Pollen keeps us sneezingPublished 2:09am Wednesday, March 21, 2012
Spring and the beautiful flowers, green grass, budding and flowering trees, sneezing, running noses, itchy eyes.
Whoa. How’d that change?
It seems everyone I talk to is either suffering from allergies or has someone in their immediate family that is. I found out that over 50 million people in the United States are affected by allergies.
No wonder it seems like everyone and his or her neighbor is sneezing. When I checked the “allergy” forecast for our area it was a 9.6 out of 10. Predominately we’re being bombarded by Elm and Cedar/Juniper. Our allergy forecast is expected to remain high for some time.
Well, I decided to find out just why I’m so miserable. I found enough information to fill a book. The simplest most concise answer I found was this:
“An allergy is an abnormally high sensitivity reaction to an ordinarily harmless substance. The immune system of an allergic person reacts when an allergen is absorbed into their body, treating the substance as a harmful invader, causing the white blood cells to begin producing IgE antibodies which attach themselves to mast cells. When this occurs it causes the body to release histamine, which can cause allergy symptoms such as watery eyes, itching, sneezing or a runny nose.” – Judy Tidwell, Your Guide to Allergies.
OK, so that means what? It means my body is confused and is attacking something it doesn’t need to and I’m miserable. Well, I found out why I am so miserable. The next step is to find some solutions to feel better. On with the research!
The first order of business is to make sure it’s allergies causing the problem. Hello, Doctor? Yep, it’s doctor visit time.
Well, we’ve (my family and I) have seen the doctor and he says that it’s allergies. I think everyone in my house is on allergy medication — I should buy stock in a pharmaceutical company! The medication does help, but I began to wonder what else could I do to help alleviate some of these allergies.
Back to the research! I love the Internet.
According to American Academy of Allergy Asthma and Immunology (try saying that 10 times fast) they recommend the following things:
Avoid the cause of the allergy. Well, that’s a good idea, but, to avoid the allergies here, I’d have to stop breathing! I know, I know – that’s not what they mean. I’m irritable when I’m miserable.
The AAAAI suggests keeping the windows and doors closed and the air conditioner and dehumidifier running.
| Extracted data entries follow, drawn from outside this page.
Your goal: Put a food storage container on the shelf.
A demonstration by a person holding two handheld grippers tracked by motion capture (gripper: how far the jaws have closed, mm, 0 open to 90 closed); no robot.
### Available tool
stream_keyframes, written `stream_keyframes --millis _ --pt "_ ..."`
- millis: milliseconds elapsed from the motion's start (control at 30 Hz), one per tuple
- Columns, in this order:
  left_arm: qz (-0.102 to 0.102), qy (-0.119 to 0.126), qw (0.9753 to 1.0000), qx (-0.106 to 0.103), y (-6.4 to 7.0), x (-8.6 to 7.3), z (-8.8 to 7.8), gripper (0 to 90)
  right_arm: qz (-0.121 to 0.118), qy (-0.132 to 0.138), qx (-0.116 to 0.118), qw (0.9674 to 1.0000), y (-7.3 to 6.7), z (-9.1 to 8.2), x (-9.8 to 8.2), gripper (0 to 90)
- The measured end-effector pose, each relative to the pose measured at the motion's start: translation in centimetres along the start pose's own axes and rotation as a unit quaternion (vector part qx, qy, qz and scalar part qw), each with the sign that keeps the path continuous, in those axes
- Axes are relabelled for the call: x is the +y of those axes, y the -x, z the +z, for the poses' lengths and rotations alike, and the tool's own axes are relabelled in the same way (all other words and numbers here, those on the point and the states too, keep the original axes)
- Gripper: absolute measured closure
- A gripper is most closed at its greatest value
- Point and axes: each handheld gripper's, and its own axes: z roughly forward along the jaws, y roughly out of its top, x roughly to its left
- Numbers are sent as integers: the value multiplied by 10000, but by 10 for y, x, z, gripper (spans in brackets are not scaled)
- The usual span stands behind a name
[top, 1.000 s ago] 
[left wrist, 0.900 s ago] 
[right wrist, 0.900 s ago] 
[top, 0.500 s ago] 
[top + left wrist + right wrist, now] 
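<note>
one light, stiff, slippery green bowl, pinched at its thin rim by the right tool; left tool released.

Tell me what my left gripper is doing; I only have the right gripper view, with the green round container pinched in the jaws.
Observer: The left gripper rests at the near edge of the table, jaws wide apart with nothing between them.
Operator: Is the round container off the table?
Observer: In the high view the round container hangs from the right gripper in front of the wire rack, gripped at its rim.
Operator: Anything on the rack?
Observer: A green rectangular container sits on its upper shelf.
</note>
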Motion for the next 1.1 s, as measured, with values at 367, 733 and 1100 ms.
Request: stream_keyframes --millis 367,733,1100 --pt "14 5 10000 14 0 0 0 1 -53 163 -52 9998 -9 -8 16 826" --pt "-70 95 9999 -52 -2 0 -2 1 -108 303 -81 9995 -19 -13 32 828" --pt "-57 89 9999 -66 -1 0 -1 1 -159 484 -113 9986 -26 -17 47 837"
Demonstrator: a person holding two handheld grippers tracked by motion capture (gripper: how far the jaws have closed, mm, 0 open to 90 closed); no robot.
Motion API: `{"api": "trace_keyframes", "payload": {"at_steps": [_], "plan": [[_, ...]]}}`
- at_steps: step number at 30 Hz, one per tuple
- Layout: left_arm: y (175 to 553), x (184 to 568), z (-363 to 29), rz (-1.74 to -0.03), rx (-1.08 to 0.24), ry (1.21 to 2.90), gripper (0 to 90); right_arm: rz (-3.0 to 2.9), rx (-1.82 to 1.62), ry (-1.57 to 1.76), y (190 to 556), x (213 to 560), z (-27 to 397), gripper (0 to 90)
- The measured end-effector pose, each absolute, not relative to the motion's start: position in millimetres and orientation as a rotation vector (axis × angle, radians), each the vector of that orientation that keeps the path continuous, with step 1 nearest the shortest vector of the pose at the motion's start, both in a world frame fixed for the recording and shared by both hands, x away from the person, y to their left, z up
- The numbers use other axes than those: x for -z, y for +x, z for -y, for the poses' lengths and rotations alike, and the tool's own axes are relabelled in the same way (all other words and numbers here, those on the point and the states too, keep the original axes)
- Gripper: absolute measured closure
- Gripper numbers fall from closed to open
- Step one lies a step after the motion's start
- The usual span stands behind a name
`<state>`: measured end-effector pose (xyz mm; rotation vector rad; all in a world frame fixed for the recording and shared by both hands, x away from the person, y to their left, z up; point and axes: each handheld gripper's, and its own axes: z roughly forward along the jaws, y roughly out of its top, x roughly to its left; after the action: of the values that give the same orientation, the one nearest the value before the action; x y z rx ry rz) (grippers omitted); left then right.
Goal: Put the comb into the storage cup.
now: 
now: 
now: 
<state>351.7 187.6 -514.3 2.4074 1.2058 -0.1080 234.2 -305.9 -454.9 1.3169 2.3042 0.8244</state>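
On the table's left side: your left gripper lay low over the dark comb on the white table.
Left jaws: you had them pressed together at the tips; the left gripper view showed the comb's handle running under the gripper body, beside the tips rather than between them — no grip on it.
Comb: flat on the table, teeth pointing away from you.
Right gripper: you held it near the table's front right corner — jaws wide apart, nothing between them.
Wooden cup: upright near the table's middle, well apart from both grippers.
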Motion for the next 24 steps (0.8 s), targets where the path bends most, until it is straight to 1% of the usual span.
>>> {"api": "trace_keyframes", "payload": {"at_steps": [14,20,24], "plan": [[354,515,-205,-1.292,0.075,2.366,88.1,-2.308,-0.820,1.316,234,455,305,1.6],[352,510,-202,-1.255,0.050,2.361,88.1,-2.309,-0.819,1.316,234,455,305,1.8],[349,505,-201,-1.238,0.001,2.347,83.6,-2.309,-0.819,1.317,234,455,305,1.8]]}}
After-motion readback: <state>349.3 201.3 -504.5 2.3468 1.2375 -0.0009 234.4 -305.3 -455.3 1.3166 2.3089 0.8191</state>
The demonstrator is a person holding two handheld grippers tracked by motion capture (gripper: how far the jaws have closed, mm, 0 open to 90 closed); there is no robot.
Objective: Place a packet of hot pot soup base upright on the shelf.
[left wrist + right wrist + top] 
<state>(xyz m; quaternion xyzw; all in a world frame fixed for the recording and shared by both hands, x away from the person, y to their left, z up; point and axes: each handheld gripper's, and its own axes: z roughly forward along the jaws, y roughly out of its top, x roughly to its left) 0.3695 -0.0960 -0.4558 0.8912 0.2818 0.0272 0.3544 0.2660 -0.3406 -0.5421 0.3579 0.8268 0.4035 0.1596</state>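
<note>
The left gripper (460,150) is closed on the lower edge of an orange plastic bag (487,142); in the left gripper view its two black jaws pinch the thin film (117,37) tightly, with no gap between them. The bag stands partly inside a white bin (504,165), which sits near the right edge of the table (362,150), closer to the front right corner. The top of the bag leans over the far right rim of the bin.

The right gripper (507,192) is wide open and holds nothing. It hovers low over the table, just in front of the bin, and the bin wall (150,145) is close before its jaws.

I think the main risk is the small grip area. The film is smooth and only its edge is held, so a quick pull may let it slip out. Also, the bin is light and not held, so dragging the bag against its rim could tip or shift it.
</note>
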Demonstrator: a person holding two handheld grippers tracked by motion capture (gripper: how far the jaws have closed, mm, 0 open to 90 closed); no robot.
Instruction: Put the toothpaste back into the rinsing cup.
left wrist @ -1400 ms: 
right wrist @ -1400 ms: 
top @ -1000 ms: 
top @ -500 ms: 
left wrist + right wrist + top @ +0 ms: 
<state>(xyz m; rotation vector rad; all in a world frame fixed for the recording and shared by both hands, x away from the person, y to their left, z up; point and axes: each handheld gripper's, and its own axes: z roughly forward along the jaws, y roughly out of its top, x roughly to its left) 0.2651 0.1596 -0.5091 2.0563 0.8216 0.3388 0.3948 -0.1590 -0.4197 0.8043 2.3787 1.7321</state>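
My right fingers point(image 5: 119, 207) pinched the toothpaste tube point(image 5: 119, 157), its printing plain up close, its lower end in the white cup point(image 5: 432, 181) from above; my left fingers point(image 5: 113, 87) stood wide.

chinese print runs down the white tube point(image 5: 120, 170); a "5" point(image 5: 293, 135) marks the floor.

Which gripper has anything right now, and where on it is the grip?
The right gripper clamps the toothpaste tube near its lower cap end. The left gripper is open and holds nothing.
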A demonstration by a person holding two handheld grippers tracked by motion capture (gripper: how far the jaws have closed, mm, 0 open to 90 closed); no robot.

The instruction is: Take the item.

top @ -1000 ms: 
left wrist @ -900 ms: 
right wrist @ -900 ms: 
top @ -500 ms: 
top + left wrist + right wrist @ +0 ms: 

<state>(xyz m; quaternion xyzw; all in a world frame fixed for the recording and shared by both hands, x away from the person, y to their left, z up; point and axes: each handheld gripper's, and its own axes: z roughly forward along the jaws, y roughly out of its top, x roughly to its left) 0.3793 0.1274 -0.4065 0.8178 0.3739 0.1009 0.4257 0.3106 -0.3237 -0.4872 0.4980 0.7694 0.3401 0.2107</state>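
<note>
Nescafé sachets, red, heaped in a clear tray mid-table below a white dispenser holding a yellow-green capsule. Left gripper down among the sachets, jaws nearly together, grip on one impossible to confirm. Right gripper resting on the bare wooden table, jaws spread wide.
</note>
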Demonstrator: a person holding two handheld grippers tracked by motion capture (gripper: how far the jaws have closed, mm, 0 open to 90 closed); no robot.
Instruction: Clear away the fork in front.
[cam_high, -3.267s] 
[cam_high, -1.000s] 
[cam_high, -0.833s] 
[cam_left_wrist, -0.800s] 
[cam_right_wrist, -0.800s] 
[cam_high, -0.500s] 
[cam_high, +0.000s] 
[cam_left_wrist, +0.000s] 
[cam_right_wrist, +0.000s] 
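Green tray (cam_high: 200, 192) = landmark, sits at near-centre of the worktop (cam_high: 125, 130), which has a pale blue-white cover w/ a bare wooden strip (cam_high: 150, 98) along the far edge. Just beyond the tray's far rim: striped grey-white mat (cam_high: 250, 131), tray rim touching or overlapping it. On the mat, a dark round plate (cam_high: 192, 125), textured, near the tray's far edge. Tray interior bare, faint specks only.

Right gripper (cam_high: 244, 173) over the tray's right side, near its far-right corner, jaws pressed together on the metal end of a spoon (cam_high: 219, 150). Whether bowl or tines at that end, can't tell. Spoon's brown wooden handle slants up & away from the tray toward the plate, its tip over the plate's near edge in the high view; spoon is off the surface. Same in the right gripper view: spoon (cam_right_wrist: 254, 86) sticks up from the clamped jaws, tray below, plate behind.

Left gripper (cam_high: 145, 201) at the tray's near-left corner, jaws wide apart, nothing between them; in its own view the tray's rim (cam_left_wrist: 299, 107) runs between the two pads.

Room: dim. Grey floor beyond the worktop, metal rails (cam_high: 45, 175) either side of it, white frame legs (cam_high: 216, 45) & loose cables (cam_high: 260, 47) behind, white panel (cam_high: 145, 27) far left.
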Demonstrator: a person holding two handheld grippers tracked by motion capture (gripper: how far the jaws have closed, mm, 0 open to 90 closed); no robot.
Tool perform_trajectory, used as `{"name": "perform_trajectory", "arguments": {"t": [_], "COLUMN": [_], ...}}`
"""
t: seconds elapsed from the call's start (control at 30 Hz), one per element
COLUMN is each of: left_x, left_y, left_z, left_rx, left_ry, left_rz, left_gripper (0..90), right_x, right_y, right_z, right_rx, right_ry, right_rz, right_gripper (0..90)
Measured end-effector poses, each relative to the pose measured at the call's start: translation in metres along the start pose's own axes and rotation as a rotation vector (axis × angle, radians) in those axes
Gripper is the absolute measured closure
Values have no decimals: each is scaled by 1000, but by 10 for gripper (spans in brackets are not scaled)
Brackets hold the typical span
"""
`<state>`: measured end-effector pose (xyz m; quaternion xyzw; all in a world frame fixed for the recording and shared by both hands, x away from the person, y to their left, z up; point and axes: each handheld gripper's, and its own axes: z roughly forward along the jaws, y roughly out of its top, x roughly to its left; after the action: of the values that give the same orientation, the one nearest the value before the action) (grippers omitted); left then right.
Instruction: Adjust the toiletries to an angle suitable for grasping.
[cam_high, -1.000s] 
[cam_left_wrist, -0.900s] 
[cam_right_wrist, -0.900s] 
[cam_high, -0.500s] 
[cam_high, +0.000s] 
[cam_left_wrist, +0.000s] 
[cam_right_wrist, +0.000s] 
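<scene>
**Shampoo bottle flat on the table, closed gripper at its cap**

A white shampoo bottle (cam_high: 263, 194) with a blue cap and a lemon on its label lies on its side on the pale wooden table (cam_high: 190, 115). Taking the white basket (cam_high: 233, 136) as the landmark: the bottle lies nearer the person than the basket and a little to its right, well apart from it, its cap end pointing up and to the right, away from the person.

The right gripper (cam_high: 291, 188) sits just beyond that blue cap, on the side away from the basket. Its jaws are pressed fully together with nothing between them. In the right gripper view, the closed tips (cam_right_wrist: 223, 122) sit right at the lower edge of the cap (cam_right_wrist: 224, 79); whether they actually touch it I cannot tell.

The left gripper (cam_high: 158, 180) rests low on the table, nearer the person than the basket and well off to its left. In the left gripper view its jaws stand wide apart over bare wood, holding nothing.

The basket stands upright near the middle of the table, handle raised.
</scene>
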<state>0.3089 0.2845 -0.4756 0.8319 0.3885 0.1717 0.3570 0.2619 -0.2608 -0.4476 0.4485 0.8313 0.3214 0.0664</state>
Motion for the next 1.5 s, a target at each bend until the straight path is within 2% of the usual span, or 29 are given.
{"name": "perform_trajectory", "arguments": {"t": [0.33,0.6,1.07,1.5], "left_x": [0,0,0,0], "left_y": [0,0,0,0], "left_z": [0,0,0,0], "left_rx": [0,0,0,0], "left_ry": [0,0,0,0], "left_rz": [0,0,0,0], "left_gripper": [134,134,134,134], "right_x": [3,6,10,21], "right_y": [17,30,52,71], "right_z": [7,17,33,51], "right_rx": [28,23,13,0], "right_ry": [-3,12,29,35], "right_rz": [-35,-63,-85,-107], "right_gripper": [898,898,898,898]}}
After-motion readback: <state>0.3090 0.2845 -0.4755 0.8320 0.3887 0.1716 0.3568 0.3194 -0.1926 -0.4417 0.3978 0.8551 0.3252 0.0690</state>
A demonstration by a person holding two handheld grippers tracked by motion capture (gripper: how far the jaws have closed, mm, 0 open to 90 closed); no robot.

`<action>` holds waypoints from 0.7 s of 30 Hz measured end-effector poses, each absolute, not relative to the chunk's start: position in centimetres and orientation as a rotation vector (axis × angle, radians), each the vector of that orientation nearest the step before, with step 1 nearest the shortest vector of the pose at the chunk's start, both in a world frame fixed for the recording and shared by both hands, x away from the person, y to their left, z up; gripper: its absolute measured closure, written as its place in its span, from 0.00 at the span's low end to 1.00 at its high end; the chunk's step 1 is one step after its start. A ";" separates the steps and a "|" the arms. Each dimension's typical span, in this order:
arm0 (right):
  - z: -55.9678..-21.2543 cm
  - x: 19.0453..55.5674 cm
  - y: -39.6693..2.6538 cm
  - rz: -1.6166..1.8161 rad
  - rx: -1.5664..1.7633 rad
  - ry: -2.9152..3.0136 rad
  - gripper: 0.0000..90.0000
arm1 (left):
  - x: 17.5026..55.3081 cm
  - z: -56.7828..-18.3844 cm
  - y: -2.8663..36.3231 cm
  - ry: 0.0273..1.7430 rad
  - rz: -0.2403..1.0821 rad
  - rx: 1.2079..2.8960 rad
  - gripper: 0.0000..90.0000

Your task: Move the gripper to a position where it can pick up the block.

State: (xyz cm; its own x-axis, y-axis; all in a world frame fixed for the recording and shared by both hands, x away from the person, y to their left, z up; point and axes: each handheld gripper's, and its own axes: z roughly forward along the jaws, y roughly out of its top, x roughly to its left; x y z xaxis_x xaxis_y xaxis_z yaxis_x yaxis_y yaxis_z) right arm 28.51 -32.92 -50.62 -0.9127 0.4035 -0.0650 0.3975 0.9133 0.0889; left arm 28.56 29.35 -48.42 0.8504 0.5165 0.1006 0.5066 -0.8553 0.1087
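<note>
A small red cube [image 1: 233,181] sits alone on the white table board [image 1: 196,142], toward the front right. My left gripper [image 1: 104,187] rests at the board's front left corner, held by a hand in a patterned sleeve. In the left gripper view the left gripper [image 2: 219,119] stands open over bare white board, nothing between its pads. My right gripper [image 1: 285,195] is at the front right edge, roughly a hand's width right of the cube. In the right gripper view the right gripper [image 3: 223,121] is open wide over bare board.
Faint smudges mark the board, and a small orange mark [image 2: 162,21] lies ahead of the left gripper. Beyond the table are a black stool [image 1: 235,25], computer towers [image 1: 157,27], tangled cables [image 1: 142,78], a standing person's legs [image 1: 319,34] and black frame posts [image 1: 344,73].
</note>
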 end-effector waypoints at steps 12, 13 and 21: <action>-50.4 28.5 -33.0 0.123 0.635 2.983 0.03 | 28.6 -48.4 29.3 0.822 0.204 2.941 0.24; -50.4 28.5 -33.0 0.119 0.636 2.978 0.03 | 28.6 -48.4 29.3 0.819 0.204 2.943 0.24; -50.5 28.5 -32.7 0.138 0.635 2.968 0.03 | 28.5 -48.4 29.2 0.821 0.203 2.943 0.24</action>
The AAAAI also suggest keeping car windows closed when traveling and minimizing outdoor activity when the pollen count is high or the wind is blowing.
Did you know that plants typically release pollen at certain times of the day? So find out the general time your allergen is being released and avoid being outside during that time. Another suggestion was to wear a paper mask when mowing or raking because those activities stir up the pollen.
Take vacations to more pollen-free places like the beach or sea. (Anyone for a two-month long vacation? Do you think my husband’s boss would go for that one? I can just see him saying, “I need a two-month vacation to take my family to a more pollen-free environment.” Not!)
It’s also recommended that not hang clothing or sheets out to dry. The pollen collects on them. (Rats, I love sun dried sheets. I’ll just have to wait until the pollen settles down.)
The last suggestion is just common sense. Take a bath or shower after outdoor activity to wash off any allergens that may have collected on you.
According to the information I have, the high pollen counts will continue for a while. I bet the electric company loves us about now. We can’t go without the air conditioner – nobody can breathe!